▶ _ASSIGNMENT_
Beneath this line are the data; copy exactly the part of them that opens with the line containing "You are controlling" and closes with the line containing "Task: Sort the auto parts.", and only that part.

TASK INPUT: Begin

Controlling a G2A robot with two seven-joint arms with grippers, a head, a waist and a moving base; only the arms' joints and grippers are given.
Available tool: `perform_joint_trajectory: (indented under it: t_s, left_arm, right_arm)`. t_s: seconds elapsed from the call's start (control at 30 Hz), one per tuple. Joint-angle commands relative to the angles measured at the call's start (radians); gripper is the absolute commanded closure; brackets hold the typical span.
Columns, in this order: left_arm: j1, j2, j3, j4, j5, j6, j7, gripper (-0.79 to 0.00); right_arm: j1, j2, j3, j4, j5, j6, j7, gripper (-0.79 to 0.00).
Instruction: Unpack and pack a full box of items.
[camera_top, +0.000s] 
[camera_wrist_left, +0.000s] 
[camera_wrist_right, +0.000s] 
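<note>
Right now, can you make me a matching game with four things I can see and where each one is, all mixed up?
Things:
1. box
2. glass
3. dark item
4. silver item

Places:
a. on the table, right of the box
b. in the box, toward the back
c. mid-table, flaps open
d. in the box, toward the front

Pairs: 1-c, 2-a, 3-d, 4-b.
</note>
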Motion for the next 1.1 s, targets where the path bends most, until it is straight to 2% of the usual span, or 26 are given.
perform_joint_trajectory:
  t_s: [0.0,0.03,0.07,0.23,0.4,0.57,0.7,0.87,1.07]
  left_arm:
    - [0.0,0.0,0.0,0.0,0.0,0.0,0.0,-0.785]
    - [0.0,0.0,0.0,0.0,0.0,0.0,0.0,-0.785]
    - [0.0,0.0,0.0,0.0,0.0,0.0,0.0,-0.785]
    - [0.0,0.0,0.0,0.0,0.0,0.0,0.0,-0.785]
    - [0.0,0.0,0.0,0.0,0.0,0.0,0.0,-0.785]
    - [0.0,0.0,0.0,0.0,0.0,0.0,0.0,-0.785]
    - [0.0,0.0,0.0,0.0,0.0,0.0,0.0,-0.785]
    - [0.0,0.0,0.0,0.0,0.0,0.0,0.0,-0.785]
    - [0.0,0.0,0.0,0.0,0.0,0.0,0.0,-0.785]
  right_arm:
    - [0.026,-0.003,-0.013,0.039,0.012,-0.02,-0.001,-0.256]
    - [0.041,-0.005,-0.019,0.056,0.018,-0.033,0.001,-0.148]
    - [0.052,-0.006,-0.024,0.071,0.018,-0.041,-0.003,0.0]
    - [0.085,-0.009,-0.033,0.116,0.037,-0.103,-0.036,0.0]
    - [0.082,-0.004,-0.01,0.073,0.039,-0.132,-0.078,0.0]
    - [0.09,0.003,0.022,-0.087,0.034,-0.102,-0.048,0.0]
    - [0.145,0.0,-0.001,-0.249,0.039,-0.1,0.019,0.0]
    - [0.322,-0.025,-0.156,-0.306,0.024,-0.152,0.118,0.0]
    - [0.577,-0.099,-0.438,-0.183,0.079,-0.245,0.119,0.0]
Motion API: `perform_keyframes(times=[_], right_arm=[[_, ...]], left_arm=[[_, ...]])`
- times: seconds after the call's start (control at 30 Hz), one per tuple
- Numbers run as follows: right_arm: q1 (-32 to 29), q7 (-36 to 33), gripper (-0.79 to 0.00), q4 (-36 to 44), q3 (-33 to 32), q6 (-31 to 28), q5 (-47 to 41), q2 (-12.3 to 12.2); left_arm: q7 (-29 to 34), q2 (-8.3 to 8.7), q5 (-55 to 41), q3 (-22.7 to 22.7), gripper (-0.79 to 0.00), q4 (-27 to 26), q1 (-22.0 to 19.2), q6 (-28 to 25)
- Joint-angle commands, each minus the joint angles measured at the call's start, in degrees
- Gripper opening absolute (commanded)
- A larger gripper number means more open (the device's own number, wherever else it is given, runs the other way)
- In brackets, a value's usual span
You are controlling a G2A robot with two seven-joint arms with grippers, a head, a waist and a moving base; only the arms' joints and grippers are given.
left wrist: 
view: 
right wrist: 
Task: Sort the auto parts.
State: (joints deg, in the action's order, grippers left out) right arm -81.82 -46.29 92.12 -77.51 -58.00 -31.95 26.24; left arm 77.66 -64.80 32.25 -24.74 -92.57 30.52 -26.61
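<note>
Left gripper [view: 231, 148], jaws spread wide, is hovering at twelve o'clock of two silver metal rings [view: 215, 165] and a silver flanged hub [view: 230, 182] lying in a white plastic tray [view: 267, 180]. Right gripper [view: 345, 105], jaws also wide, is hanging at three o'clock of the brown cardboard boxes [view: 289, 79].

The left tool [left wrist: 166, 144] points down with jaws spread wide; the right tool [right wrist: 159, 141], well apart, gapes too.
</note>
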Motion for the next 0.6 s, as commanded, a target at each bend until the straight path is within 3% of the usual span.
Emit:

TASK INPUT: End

▶ _TASK OUTPUT_
You are controlling a G2A robot with two seven-joint arms with grippers, a head, a waist and a moving base; only the arms' joints and grippers are given.
left wrist: 
view: 
right wrist: 
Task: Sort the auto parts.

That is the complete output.